- **Data shown**:
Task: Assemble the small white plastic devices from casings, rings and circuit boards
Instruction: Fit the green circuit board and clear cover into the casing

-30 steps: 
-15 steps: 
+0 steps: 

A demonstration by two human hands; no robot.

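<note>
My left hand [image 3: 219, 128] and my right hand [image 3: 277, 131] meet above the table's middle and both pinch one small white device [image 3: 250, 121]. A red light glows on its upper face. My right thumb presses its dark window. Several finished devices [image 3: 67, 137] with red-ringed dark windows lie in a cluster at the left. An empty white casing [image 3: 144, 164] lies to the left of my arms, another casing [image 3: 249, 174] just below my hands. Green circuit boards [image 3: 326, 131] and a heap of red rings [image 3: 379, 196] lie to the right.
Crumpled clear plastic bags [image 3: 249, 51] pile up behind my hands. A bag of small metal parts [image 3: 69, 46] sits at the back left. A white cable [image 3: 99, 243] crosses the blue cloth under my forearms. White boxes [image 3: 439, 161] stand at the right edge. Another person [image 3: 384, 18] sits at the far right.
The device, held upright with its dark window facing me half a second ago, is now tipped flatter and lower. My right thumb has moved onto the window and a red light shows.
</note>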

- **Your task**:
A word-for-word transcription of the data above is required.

- **Solution to this task**:
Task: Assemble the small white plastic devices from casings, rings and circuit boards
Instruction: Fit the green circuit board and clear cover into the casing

-30 steps: 
-15 steps: 
+0 steps: 

A demonstration by two human hands; no robot.

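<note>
My left hand [image 3: 219, 128] and my right hand [image 3: 277, 131] meet above the table's middle and both pinch one small white device [image 3: 250, 121]. A red light glows on its upper face. My right thumb presses its dark window. Several finished devices [image 3: 67, 137] with red-ringed dark windows lie in a cluster at the left. An empty white casing [image 3: 144, 164] lies to the left of my arms, another casing [image 3: 249, 174] just below my hands. Green circuit boards [image 3: 326, 131] and a heap of red rings [image 3: 379, 196] lie to the right.
Crumpled clear plastic bags [image 3: 249, 51] pile up behind my hands. A bag of small metal parts [image 3: 69, 46] sits at the back left. A white cable [image 3: 99, 243] crosses the blue cloth under my forearms. White boxes [image 3: 439, 161] stand at the right edge. Another person [image 3: 384, 18] sits at the far right.
The device, held upright with its dark window facing me half a second ago, is now tipped flatter and lower. My right thumb has moved onto the window and a red light shows.
</note>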

The work on this exercise is finished.